Sin embargo, de alguna forma, el proyecto se traiciona a sí mismo. Las escenas subsiguientes explican filosóficamente todo aquello que ya escénicamente han logrado. Claro que no todas las escenas pues varios instantes más se rigen por las tracciones físicas de los cuerpos, las sonoridades de las cosas así como por lenguajes inentendibles y altamente cómicos. Ahora bien, si la Cosa es desde Platón en adelante el objeto de la filosofía, las cosas no hacen filosofía. Por ello, la filosofía es cosa de hombres, no de las cosas. Y en ello es reprochable la actitud de la obra de cerrarse filosóficamente, todavía cuando en esa filosofía no haya más que absurdos y citas encubiertas de libros de moda. Es reprochable puesto que el inmenso abismo que una simple taza transparente llena de agua humeante abre, la simplicidad de ese instante, es explicitada en una craneada discusión sobre el estatuto de la realidad.
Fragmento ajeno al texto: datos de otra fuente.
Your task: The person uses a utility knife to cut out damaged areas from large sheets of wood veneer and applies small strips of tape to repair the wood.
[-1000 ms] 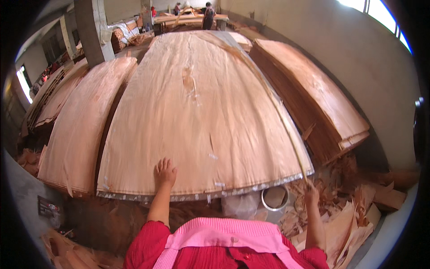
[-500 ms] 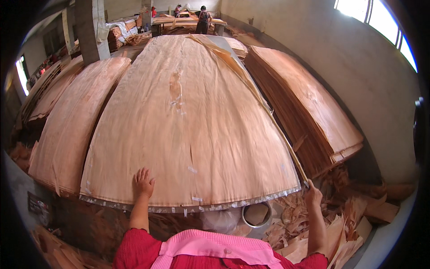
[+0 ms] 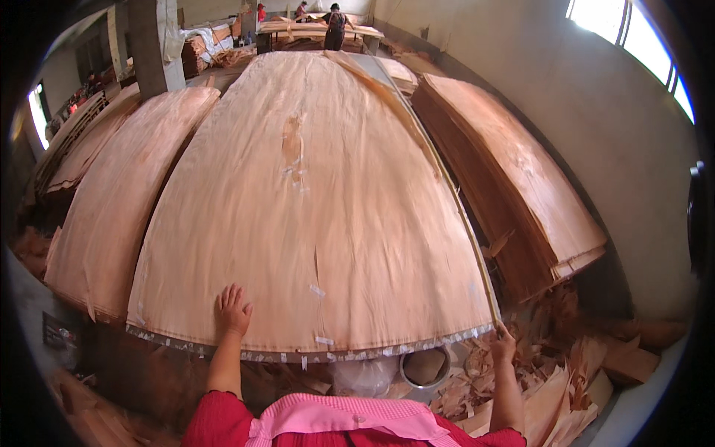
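A large sheet of pale wood veneer lies on a table in front of me, with patches of clear tape on it. My left hand rests flat on its near left part, fingers spread. At the near right corner, my right hand is closed on the end of a long thin yellowish strip. The strip runs away from me along the sheet's right edge. Farther off, a brownish loose veneer piece lies along that same edge. Short bits of tape hang along the table's front edge.
Veneer stacks stand to the left and right. A round metal container sits below the front edge, beside veneer scraps. A concrete pillar rises at back left. A person stands at a far table.
My right hand has moved toward me and slightly left, bringing the strip's near end in against the sheet's right edge. My left hand stays flat on the veneer.
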### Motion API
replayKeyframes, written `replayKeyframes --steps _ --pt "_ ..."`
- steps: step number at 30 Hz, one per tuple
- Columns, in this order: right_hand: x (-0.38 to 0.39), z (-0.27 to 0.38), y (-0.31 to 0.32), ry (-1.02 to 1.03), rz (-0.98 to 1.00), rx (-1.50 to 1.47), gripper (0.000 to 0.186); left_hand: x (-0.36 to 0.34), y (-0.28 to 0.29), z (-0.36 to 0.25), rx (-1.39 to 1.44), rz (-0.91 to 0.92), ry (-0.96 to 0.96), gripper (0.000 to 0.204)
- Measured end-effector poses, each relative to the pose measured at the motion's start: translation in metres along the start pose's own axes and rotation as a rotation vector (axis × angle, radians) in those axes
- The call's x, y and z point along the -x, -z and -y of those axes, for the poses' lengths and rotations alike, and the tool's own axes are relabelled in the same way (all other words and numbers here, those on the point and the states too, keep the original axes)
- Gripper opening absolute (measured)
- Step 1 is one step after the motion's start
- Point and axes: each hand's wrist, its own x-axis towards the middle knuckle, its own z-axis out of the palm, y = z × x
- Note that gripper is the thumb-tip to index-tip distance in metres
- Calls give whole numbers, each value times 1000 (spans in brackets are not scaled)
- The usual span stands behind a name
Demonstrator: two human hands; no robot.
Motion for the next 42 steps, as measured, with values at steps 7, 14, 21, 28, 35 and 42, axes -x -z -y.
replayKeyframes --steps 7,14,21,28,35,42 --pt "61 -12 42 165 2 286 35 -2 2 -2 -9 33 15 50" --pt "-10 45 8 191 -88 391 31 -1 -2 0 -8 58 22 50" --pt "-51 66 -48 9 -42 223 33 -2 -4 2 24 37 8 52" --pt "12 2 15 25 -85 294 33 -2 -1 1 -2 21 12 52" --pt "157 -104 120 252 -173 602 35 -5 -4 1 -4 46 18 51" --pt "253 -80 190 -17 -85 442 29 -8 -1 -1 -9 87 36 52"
En esa discusión vuelve el Señor Teatro, Occidente, el Humanismo y la tropa de emociones y pensamientos que por siglos y siglos nos han dominado… Pero le agradecemos haberse animado a apostar a una escena sin teatro, una escena sostenida en las cosas y no en los hombres.  Y eso nos enseña que el acontecer escénico existe antes que la filosofía y antes que el hombre: en ello reside su gracia.